Shell Lubricants opened up its newest technology center in Shanghai, China, last week to the first group of foreign journalists to tour the facility, which opened in March.
This is Shell’s third global center dedicated to research and development for lubricants and oils. The others are in Hamburg, Germany, and Houston here in the U.S.
Why China? Shell says Asia is the fastest-growing regional lubricants market in the world: it represented 43% of global volume in 2012. China is the fastest-growing and second-largest lubricants market in the world. Research shows it will overtake the U.S. as the world’s No. 1 market in the near future.
Research work is already under way at the new center, covering a wide range of product applications for the commercial vehicle industry including heavy-duty diesel engine oils, transmission fluids, as well as specialty oils and greases. The nine-story facility in a technology park has five floors dedicated to laboratories. It's located in one of China’s most high profile technology and innovation parks, near other well-known global companies such as Dow, GE, AstraZeneca and Borg Warner.
Although the primary reason for the new center is to get closer to the fast-growing Asian market, Shell officials told HDT it will have some relevance for lubricants in the North American market as well.
"We have researchers and scientists across the world," said Selda Gunsel, vice president global commercial technology. "They all work cooperatively, not in isolation, and that allows us to bring best practices from all parts of the world. They work closely with customers in the region to get market insights, and these are shared in this global network of technologists."
"We're operating a global network, so everything is integrated," explained Richard Tucker, GM technology, commercial fuels and lubricants. "We could have a lab in Timbuktu and it would still be integrated, but we like to have labs close to where trends are being set. Trends in China are going to impact the world globally." For instance, he notes, Caterpillar and Eaton are customers of China's largest transmission maker, FAST. Volvo and Chinese truck maker Dongfeng Motor are working together.

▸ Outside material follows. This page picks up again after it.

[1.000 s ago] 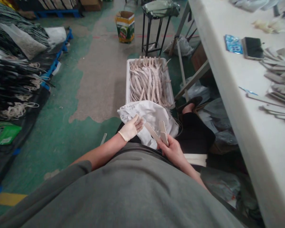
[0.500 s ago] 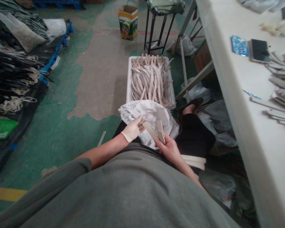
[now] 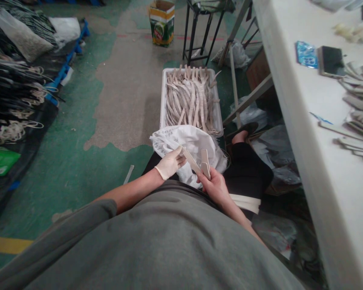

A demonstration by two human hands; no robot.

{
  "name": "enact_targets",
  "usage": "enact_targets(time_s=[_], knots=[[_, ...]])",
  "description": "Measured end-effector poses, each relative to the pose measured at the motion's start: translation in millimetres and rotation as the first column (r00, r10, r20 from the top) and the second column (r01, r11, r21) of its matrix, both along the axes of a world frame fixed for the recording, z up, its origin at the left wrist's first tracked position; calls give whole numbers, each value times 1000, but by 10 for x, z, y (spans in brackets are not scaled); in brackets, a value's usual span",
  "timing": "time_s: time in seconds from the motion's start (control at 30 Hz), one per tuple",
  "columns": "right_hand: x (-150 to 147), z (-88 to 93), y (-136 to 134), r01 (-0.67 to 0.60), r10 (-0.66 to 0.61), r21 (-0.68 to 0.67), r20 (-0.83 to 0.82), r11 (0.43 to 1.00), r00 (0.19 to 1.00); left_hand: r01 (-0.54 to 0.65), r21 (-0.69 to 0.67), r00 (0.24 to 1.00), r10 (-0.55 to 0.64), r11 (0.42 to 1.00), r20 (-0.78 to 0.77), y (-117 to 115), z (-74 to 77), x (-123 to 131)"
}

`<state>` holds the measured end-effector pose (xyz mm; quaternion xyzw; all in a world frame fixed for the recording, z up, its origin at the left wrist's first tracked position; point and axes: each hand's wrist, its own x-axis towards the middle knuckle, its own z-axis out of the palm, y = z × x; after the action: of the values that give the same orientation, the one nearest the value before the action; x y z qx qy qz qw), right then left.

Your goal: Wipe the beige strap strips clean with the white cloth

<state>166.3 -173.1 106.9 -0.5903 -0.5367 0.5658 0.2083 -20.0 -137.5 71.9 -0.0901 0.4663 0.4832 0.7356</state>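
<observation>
My left hand (image 3: 170, 163), in a pale glove, has its thumb and fingers closed at the far end of a flat beige strip (image 3: 191, 161). The strip slants down to my bare right hand (image 3: 214, 184). There my fingers are wrapped round it and a folded or second beige piece (image 3: 205, 162) that sticks up; which of the two cannot be made out. Under both hands a white woven sack (image 3: 196, 141) lies across my lap. Just beyond it stands a white plastic crate (image 3: 162, 98) full of long, curved beige strips (image 3: 190, 98).
On my right runs a white table (image 3: 302, 100) bearing a phone (image 3: 331, 61), a blue packet (image 3: 306, 54) and grey strips (image 3: 361, 106). A black stool (image 3: 199, 38) and a cardboard box (image 3: 162, 26) stand ahead. Black bundles (image 3: 12, 96) lie at left.
My left hand has shifted slightly right and its fingertips have closed in on the strip's end. The right hand keeps its hold. The whole view has moved a little.
</observation>
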Motion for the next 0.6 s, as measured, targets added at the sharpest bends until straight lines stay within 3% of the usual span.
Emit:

"The PC-11 products (the upcoming API oil classification) will be tested here as well," he said. "We'll do some field trials here with some different severity factors. And we will develop talent here as well from the Chinese population." There's also a world-leading university in tribology (the study of friction) in China that Shell is working with on basic research, as it does with MIT here in the U.S.

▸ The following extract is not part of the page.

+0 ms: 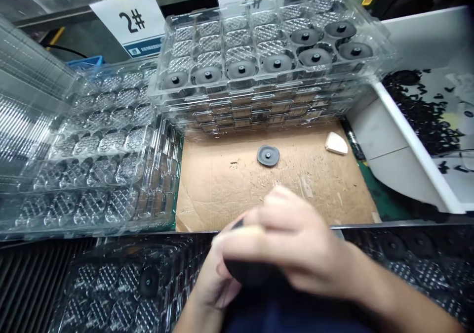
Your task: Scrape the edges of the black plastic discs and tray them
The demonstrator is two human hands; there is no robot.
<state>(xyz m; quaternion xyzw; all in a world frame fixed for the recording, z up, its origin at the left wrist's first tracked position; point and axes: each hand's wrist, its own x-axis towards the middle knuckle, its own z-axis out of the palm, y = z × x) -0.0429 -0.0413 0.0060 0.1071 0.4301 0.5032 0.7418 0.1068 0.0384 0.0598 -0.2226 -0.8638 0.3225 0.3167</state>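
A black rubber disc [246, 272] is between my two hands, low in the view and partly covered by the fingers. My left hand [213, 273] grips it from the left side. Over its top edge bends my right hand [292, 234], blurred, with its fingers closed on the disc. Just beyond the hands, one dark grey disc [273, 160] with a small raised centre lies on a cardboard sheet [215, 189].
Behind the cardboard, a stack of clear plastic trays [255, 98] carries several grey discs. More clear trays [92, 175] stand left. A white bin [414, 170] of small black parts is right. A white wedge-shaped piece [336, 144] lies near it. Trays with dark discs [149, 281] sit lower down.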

The investments in technology, R&D facilities and technical staff at the Shanhai facility will enable enhanced collaboration and joint development programs with original equipment manufacturers and improve technical services for customers and OEM partners. Players in this sector are looking for vehicles to be able to withstand high workloads and demanding work cycles, while maintaining efficiency.
The research work at the Shanghai facility focuses on lubricant product development and application for brands including Shell Rimula, Shell Rotella, Shell Tellus, Shell Gadus and Shell Spirax.
China was chosen as the location for the new Shell Technology Centre due to the central role the market plays in the company’s long-term growth strategy. Shell Technology Centre, Shanghai supports China and the wider Asia region covering countries such as India, Indonesia, South Korea, Thailand and Vietnam. The facility also works closely with the other two Shell R&D centers in Hamburg, Germany and Houston, USA, and is part of a wider 10-center global network of Shell R&D centers.
Aimin Huang, general manager, Shell (Shanghai) Technology Limited, said; “On top of product research and development, an important part of our work is providing hands-on technical services to customers; working closely with them to help deliver more fuel efficient products and services. The laboratory facilities at the center in Shanghai will enable the running of field trials, performance demonstrations and bench-testing.”